### EXERCISE INSTRUCTIONS
From the records below, take each line where the string "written" shows up and copy it.

Extracted data entries

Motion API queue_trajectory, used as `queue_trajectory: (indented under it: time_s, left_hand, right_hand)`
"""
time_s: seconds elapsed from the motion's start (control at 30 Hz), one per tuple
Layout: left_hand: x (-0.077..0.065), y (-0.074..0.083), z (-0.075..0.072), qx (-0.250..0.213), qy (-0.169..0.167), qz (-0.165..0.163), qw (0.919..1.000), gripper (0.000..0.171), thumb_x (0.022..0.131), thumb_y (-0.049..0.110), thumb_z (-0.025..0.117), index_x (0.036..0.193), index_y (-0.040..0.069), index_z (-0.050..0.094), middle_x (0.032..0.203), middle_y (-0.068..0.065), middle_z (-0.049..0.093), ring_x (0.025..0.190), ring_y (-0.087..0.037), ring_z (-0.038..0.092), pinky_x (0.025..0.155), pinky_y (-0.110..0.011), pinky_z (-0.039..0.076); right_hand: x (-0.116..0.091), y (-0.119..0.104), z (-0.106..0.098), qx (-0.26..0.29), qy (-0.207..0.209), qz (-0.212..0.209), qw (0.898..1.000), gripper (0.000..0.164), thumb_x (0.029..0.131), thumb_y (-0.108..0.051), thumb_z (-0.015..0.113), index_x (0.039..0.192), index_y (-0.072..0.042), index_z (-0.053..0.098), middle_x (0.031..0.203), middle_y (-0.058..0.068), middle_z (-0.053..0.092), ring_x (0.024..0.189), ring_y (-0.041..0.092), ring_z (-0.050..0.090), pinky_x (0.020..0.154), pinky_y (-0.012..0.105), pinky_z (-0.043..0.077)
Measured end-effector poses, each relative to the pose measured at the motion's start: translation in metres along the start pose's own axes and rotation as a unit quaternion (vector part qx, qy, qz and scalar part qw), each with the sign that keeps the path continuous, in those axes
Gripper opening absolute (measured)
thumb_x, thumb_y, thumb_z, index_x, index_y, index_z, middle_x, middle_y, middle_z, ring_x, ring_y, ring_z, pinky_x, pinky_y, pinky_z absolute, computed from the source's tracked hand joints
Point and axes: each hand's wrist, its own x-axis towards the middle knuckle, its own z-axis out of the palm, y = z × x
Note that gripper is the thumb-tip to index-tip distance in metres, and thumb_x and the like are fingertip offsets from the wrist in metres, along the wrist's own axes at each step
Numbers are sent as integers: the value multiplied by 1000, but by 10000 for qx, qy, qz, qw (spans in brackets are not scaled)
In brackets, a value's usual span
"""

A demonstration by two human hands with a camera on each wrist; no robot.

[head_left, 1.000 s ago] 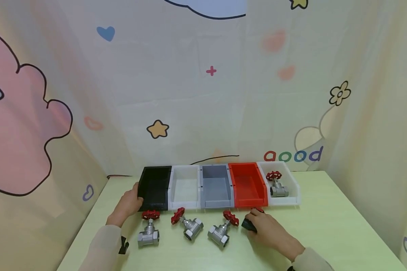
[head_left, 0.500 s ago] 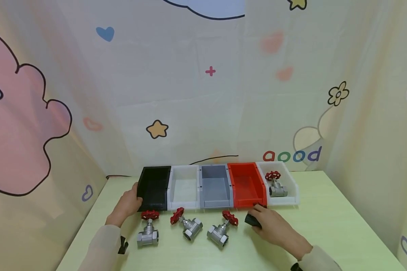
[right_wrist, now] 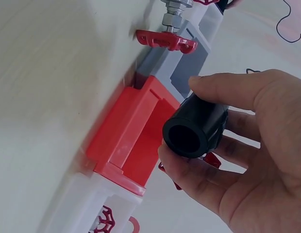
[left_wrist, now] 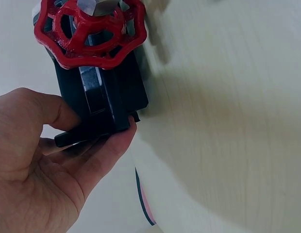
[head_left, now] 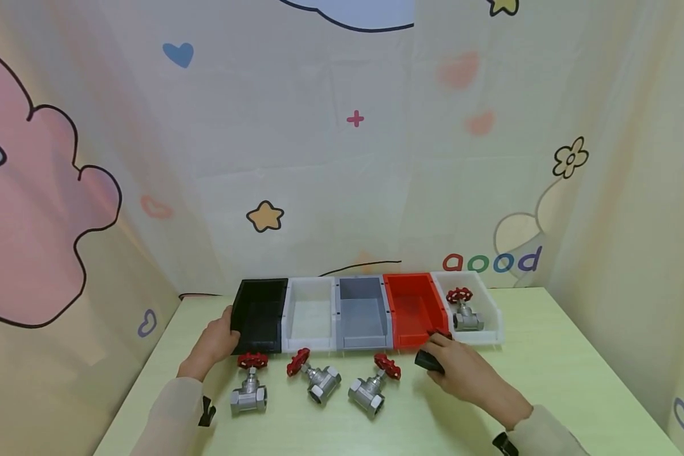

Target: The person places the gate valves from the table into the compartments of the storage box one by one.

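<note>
My left hand (head_left: pixel 212 342) grips the outer side wall of the black bin (head_left: pixel 260 316), thumb on the rim and fingers beneath in the left wrist view. My right hand (head_left: pixel 458 373) holds a black valve (right_wrist: pixel 196 126) with a round open pipe end, in front of the red bin (head_left: pixel 417 313). Part of its red handwheel (right_wrist: pixel 212 160) shows behind my fingers; the rest is hidden. Three silver valves with red handwheels lie before the bins: the left valve (head_left: pixel 249 398), the middle valve (head_left: pixel 322 383) and the right valve (head_left: pixel 367 394).
The row of joined bins also has a white bin (head_left: pixel 311 345), a grey bin (head_left: pixel 365 342) and a right-end white bin (head_left: pixel 494 332). That last one holds another silver valve (head_left: pixel 468 320). A patterned curtain (head_left: pixel 342 190) hangs behind the table (head_left: pixel 296 437).
My right hand has lifted the black valve and carried it slightly rightward and toward the front of the red bin. The left hand stays on the black bin.
</note>
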Motion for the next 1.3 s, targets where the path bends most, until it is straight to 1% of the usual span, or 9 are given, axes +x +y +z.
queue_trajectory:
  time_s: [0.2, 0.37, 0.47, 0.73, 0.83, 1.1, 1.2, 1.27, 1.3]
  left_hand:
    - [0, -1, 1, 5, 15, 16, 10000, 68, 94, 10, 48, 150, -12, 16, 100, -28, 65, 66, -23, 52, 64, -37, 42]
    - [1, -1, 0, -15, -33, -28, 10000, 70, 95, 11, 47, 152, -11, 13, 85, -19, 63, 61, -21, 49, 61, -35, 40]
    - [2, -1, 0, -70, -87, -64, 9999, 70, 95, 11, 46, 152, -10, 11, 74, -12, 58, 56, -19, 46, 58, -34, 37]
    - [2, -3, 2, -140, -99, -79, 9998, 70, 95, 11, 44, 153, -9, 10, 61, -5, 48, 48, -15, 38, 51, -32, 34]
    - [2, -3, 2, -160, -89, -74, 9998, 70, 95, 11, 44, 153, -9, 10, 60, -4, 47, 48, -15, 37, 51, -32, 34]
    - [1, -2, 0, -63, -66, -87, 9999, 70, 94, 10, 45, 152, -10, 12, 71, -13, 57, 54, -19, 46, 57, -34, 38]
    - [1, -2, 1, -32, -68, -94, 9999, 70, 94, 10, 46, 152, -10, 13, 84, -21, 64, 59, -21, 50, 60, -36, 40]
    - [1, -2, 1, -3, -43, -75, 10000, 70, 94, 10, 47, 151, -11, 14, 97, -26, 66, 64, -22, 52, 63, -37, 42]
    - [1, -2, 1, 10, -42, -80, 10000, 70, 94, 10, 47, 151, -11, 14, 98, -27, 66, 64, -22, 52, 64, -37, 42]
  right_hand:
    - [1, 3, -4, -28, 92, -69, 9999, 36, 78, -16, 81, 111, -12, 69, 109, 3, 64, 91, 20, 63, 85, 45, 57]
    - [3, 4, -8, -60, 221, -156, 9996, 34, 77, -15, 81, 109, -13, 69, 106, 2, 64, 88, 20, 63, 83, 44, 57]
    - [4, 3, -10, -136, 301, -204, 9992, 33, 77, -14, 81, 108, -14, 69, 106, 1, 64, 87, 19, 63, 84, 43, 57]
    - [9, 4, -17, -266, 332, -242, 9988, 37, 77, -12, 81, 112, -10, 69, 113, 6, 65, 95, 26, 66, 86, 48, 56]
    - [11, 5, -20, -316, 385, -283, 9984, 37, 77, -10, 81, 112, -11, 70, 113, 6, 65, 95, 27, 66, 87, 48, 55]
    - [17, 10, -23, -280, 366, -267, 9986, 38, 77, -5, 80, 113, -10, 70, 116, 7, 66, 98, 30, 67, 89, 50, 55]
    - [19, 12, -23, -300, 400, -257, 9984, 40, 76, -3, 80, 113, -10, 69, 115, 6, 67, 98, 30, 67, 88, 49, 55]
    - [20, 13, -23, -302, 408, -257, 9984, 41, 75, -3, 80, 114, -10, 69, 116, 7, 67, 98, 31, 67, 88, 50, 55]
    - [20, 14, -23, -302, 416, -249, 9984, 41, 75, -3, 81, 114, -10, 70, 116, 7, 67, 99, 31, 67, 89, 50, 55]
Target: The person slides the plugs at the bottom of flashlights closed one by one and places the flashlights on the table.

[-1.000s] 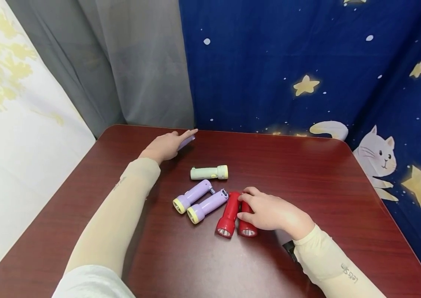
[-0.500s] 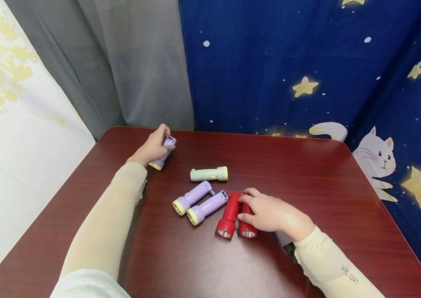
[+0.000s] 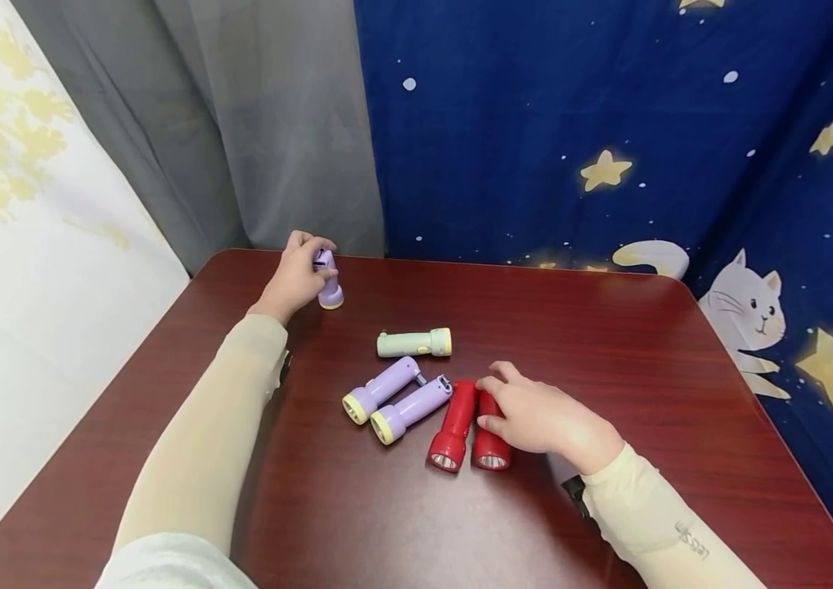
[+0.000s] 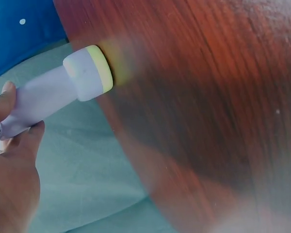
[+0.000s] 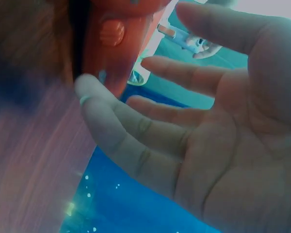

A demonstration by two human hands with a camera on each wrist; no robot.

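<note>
At the table's far left, my left hand point(image 3: 293, 280) pinches a purple flashlight point(image 3: 330, 288) near its tail end. This flashlight stands upright, its yellow-rimmed head down on the tabletop; the left wrist view shows the thumb and a finger on opposite sides of its body point(image 4: 48, 94). My right hand point(image 3: 545, 415) hovers over a red flashlight point(image 3: 492, 448), its fingers loosely bent and not wrapped around it. In the right wrist view the palm point(image 5: 223, 126) faces the camera, with fingertips close to the red body; whether they touch it I cannot tell.
Left of that red flashlight lies a second red one point(image 3: 453, 427). Two purple flashlights point(image 3: 384, 388) lie slanted beside each other, with a pale green flashlight point(image 3: 409, 343) behind them. Curtains hang along the table's point(image 3: 571, 311) far edge.
My left hand has drawn the purple flashlight leftward from the far edge and turned it from lying tilted to upright, head down. My right fingers have lifted slightly from the red flashlight.
</note>
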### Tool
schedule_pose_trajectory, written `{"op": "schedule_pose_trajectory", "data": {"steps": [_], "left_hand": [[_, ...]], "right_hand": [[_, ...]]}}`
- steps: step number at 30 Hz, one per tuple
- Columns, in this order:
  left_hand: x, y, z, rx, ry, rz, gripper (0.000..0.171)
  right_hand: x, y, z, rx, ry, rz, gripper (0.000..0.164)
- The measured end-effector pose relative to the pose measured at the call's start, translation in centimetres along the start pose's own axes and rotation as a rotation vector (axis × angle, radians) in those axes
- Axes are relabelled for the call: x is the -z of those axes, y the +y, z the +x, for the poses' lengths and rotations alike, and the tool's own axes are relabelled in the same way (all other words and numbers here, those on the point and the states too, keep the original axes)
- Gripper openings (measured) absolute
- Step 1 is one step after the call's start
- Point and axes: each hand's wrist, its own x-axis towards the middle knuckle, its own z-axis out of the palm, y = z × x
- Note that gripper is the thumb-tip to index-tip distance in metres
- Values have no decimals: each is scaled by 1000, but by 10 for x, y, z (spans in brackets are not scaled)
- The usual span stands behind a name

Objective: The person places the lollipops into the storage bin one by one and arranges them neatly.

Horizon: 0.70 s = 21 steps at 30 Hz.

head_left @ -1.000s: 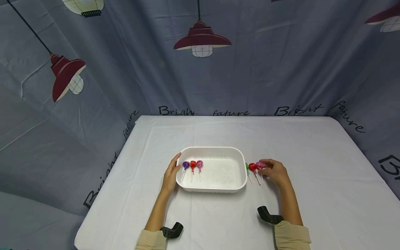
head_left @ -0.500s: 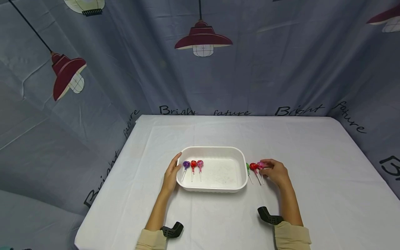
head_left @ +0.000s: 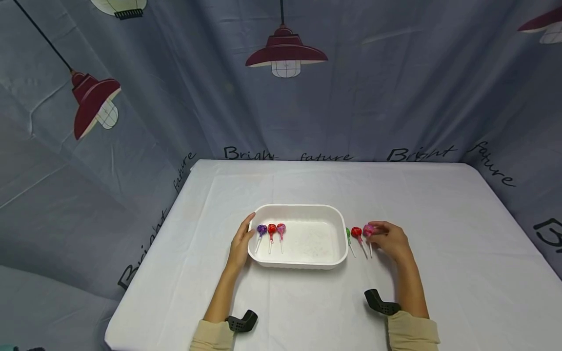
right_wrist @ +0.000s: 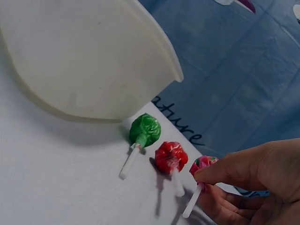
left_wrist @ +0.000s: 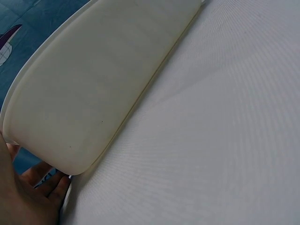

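A white plastic tray (head_left: 307,261) stands mid-table, and my left hand (head_left: 239,246) holds its left end, thumb at the rim and fingers along the outer wall. In the left wrist view, the fingers (left_wrist: 58,187) lie against the tray's end. My right hand (head_left: 391,241) pinches a pink lollipop (right_wrist: 202,164) near its wrapped head, white stick pointing down. Beside it on the cloth lie a red lollipop (right_wrist: 171,158) and a green lollipop (right_wrist: 145,130), the green one close to the tray's right wall.
Inside the tray, toward its left end, a purple lollipop (head_left: 261,230), another red lollipop (head_left: 271,229) and another pink lollipop (head_left: 281,229) lie in a row. A white cloth (head_left: 316,307) covers the table. A grey printed curtain (head_left: 373,97) hangs behind.
My right hand has shifted slightly right with the pink lollipop, widening its gap from the red one. The left hand and tray stay in place.
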Motion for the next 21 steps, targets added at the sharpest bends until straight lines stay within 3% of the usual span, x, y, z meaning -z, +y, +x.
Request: {"op": "schedule_pose_trajectory", "data": {"steps": [11, 18, 21], "left_hand": [[0, 0, 0, -1, 2, -3, 45], [0, 2, 0, 1, 4, -11, 44], [0, 2, 0, -2, 1, -21, 44]], "right_hand": [[9, -13, 2, 102, 17, 65, 44], [-1, 40, 53, 160, 75, 111, 47], [-3, 50, 69, 189, 97, 120, 48]]}}
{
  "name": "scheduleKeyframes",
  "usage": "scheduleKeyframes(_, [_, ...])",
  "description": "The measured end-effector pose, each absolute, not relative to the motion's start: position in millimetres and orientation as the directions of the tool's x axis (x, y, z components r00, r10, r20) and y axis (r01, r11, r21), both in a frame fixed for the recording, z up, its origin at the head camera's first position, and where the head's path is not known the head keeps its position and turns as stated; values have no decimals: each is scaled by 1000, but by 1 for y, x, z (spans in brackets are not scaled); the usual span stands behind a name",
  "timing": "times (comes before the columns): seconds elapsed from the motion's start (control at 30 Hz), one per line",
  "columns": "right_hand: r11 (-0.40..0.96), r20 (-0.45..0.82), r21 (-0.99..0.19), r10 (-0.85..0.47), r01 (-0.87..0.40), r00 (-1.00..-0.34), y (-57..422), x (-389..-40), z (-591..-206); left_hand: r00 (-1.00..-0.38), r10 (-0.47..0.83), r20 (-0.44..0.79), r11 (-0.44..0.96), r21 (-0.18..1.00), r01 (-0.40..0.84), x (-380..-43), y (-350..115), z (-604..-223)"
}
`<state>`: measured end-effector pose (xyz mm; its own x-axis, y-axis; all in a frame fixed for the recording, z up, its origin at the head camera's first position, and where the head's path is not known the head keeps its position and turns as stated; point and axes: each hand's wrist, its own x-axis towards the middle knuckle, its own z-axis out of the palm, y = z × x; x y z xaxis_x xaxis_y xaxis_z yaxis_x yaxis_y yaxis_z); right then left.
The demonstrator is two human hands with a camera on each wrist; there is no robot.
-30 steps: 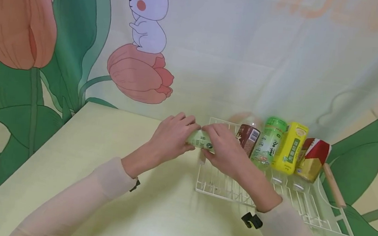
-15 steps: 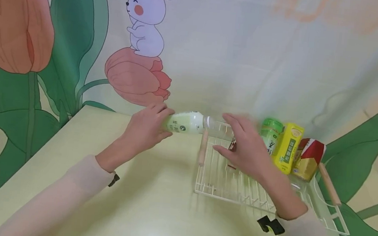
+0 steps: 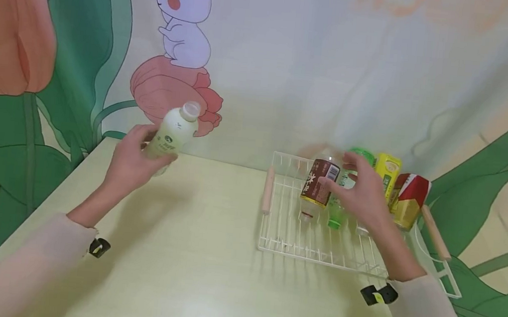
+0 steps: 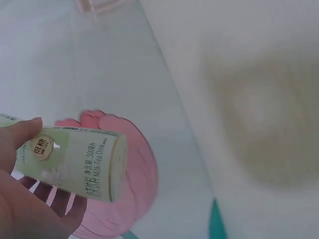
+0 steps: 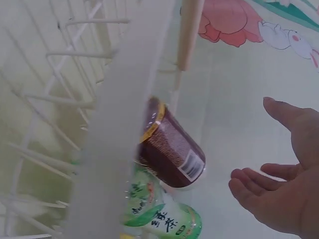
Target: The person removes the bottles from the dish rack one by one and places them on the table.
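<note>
In my left hand (image 3: 131, 160) is a milk tea bottle (image 3: 170, 133) with a pale green and white label, raised above the table's far left part. It tilts with its clear cap up and to the right; the left wrist view shows its base and "Milk Tea Drink" print (image 4: 94, 164). My right hand (image 3: 364, 193) hovers over the wire rack, fingers spread and holding nothing. Nearest to it are a brown-labelled bottle (image 3: 320, 182) and a green-capped bottle (image 3: 335, 211), partly hidden behind the hand. The right wrist view shows a gap between the hand and the brown-labelled bottle (image 5: 174, 152).
The white wire rack (image 3: 317, 260) stands at the right, with wooden handles (image 3: 269, 190) at both ends. Right of the green-capped bottle lie a yellow bottle (image 3: 387, 170) and a red and gold one (image 3: 410, 200). A printed curtain (image 3: 265, 79) hangs behind the table (image 3: 211, 235).
The hands were together on the milk tea bottle, then parted. My left hand has carried it left and turned its cap upward. My right hand has let go and moved right over the rack.
</note>
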<state>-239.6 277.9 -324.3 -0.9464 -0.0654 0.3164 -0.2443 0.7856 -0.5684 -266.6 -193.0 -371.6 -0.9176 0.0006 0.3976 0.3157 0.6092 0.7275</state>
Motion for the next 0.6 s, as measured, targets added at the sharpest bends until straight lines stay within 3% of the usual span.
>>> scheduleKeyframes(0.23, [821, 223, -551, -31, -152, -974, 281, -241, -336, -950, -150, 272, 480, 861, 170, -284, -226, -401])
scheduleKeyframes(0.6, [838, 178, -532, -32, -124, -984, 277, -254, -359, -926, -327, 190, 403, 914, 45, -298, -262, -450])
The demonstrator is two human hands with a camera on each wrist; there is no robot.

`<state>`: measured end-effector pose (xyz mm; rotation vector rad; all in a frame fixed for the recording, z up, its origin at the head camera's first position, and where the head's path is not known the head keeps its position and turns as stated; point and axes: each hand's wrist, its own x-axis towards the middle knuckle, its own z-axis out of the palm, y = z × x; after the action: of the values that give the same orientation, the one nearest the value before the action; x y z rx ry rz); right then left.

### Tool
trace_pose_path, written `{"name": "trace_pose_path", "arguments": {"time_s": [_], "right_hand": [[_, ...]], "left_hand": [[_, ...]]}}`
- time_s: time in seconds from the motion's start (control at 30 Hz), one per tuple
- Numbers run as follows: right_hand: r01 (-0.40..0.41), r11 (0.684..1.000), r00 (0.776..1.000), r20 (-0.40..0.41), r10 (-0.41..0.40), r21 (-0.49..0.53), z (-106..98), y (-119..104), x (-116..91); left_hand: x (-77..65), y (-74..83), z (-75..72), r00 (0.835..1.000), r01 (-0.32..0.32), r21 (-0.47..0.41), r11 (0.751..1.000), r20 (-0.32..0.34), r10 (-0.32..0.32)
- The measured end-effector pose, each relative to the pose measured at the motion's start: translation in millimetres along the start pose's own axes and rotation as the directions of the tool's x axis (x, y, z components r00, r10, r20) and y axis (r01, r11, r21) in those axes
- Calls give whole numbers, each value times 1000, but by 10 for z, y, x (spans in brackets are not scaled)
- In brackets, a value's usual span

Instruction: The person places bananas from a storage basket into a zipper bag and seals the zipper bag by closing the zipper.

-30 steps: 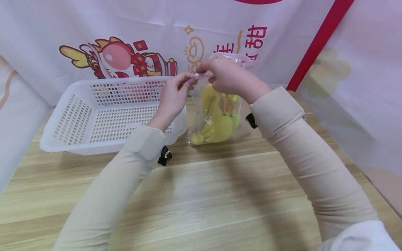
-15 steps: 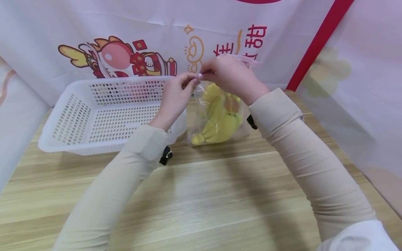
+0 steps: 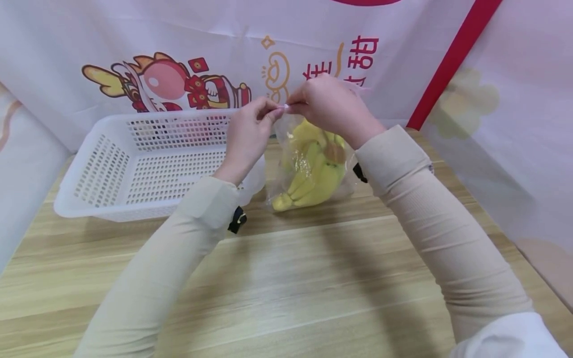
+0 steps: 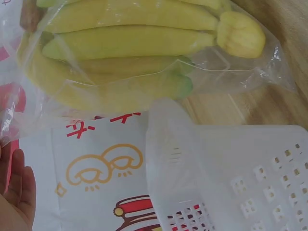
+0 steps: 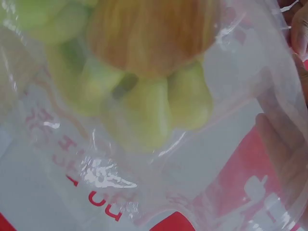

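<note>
A clear plastic bag point(image 4: 231, 74) stands on the table, with yellow bananas point(image 3: 313, 174) and a reddish-orange round fruit point(image 3: 334, 153) inside. My left hand point(image 3: 250, 134) pinches the top left corner of the bag between thumb and index finger. Right beside it, my right hand point(image 3: 331, 107) pinches the bag's top edge, fingertips almost meeting the left ones. In the right wrist view the round fruit point(image 5: 154, 33) shows through the film, and fingers point(image 5: 284, 144) appear at the right edge. The bag's upper part is mostly hidden behind the right hand in the head view.
A white perforated plastic basket point(image 3: 76, 211) stands left of the bag, close to the left forearm. Wood-grain table point(image 3: 286, 278) spreads in front of both. A printed white cloth point(image 3: 215, 30) hangs behind, with more cloth at the sides.
My right fingertips have shifted slightly along the bag's top edge, while the left hand stays nearly in place. The bag has turned slightly, so the bananas show more plainly.
</note>
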<state>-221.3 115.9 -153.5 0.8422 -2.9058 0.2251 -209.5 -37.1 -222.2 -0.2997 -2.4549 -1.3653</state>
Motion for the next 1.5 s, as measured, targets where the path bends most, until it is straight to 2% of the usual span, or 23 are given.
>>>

### WORKED SOLUTION
schedule_pose_trajectory, written `{"op": "schedule_pose_trajectory", "data": {"steps": [_], "left_hand": [[_, ...]], "right_hand": [[_, ...]]}}`
trace_pose_path, written `{"name": "trace_pose_path", "arguments": {"time_s": [_], "right_hand": [[_, ...]], "left_hand": [[_, ...]]}}`

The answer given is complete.